MSBI - SSIS

2020-12-09  本文已影响0人  Kevin不会创作

Lab 1

  1. Definition of BI

  2. BI Life Cycle

    ETL BI Life Cycle
  3. SSIS, SSAS, SSRS

  4. Loading CSV in SQL Server

  5. How to see errors

    Use Progress.

  6. Data Flow vs Control Flow

    Control Flow contains Data Flow.

  7. Structure of SSIS project

    Structure

Lab 2

  1. Conditional Split

  2. Data Conversion

  3. Handle errors

    • Ignore failure
    • Redirect row
    • Fail component

Lab 3

  1. For loop

    In Data flow we do ETL activities while in Control flow we do Non-ETL activities. For loop is a Non-ETL activity and has to be done in Control flow.

    • For Loop Container loops till a fixed count.
    • Foreach Loop Container loops through items like recordset, files and so on.

    a. Add Foreach Loop Container.
    b. Add a new variable named FullFilePath.
    c. Edit Foreach Loop Container and choose "Foreach File Enumerator".
    d. Select variable FullFilePath to map to the collection value.
    e. Use Expressions to send variable FullFilePath to ConnectionString in CSV Connection Properties.

  2. Variables

    Variables store values that a SSIS package and its containers, tasks, and event handlers can use at run time.

    Document: SSIS Variables

  3. Parameters

    Parameters allow you to assign values to properties within packages at the time of package execution. You can create project parameters at the project level and package parameters at the package level.

    Document: SSIS Parameters

  4. Debugging, Quick watch, add watch

    You can debug your task using Edit Breakpoints.

    You can observe the value for your Expression in QuickWatch. You can also add watch to view your Expression all the time.

Lab 4

  1. Deployment

    Deployment
    • Project Deployment vs Package Deployment

      Integration Services supports two deployment models, the project deployment model and the legacy package deployment model.
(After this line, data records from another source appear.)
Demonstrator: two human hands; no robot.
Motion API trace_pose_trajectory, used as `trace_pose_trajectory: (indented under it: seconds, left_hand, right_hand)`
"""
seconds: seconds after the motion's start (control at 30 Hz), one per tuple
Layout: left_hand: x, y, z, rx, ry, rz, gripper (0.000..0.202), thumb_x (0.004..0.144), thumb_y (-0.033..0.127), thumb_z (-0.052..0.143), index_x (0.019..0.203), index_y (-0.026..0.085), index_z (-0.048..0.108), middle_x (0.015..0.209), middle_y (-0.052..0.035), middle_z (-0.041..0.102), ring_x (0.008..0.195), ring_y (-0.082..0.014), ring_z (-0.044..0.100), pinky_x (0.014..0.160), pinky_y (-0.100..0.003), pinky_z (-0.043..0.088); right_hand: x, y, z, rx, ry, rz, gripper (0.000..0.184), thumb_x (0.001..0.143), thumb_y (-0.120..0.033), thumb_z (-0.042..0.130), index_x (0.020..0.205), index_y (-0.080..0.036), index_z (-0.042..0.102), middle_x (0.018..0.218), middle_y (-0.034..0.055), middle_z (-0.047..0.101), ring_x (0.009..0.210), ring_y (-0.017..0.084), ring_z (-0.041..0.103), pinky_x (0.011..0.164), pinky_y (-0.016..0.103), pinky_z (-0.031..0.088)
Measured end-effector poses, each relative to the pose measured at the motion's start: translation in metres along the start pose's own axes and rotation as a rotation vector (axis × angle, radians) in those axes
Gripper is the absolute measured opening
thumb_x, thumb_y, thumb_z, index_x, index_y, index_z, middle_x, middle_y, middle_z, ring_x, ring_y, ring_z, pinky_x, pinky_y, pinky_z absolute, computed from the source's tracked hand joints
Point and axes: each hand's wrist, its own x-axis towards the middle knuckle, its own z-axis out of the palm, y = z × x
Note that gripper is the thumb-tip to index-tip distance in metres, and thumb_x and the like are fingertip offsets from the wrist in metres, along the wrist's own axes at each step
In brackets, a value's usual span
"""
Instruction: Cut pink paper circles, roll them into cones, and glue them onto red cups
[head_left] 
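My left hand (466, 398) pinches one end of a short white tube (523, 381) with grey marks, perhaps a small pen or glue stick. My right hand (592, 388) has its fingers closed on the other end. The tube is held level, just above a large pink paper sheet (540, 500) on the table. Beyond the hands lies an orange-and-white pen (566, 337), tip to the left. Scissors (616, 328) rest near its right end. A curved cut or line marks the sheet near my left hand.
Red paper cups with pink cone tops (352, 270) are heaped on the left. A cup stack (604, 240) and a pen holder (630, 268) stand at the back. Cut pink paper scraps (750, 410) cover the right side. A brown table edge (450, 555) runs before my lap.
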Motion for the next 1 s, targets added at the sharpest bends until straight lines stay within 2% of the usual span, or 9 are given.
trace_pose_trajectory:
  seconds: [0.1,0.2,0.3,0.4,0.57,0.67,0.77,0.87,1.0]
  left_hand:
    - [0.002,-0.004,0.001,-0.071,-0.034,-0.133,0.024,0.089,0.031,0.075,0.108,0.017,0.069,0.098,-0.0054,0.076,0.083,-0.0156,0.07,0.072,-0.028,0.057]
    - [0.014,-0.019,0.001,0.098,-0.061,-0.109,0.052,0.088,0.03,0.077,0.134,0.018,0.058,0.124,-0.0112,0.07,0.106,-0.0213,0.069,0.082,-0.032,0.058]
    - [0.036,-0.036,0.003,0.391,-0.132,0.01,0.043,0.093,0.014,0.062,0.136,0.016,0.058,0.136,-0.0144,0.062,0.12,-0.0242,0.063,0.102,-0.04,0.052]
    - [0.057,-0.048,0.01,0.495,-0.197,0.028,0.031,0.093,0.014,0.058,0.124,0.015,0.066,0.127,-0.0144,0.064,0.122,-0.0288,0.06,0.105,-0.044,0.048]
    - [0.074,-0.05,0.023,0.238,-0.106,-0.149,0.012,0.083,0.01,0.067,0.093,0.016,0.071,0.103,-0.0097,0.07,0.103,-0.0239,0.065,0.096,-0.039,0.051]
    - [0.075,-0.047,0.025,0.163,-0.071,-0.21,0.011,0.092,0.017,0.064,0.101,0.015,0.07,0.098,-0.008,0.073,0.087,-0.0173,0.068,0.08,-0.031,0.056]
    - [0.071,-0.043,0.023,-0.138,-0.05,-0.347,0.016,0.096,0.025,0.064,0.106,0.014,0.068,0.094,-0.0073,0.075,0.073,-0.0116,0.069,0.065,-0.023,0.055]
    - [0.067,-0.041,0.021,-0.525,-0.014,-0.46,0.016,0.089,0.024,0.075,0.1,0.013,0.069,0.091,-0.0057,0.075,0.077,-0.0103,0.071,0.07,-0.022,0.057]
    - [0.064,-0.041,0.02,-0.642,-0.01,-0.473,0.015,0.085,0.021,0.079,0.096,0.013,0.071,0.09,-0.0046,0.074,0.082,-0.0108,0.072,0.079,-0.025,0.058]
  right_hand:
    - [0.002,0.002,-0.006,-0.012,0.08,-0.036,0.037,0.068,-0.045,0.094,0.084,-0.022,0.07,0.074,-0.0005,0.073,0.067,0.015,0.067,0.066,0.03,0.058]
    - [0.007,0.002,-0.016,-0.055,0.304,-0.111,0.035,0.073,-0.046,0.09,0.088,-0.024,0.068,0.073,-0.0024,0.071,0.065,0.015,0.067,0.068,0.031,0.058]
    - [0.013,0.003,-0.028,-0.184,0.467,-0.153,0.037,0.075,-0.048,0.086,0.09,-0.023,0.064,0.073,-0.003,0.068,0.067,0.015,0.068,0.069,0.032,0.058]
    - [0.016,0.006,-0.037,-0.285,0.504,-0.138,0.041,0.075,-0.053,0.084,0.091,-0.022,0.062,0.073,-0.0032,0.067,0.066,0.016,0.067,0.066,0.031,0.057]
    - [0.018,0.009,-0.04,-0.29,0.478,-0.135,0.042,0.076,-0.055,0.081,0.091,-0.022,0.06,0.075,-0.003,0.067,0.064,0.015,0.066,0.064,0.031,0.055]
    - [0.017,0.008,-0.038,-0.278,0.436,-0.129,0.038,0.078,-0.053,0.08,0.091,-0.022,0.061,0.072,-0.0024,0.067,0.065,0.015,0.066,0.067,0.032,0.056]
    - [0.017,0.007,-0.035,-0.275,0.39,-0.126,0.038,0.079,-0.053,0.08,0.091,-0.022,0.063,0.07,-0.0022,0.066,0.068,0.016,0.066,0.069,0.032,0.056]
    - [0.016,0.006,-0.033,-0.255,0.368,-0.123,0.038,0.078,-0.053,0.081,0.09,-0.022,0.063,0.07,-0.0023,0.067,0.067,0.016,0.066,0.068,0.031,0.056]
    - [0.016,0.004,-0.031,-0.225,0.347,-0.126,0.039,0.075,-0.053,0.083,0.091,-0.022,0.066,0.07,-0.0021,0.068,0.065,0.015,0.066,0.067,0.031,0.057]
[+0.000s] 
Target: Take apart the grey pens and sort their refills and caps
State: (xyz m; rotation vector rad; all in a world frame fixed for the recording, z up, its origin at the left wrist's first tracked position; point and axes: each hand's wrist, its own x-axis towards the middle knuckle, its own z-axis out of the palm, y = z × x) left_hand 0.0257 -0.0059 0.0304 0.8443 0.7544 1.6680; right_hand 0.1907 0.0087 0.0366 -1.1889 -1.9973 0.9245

      Document: Project and Package Deployment

  2. File System Task

    File System Task can copy files from one folder to another folder.

  3. SQL Server Agent

    SQL Server Agent can schedule a task periodically.

Lab 5

  1. Measures and Dimensions

    There are two kinds of tables in SQL Server: Measure and Dimension. Measure (Fact) is the central table with Foreign Key relationship with Dimension.

  2. Star and Snowflake Schema

    In Star Schema Dimension tables are not connected.

    In Snowflake Schema Dimension tables can be connected.

    Document: Star and Snowflake Schema

  3. Execute Package Task

  4. Shared connection managers

Lab 6

  1. Slowly Changing Dimension (SCD)

    The Slowly Changing Dimension transformation coordinates the updating and inserting of records in data warehouse dimension tables.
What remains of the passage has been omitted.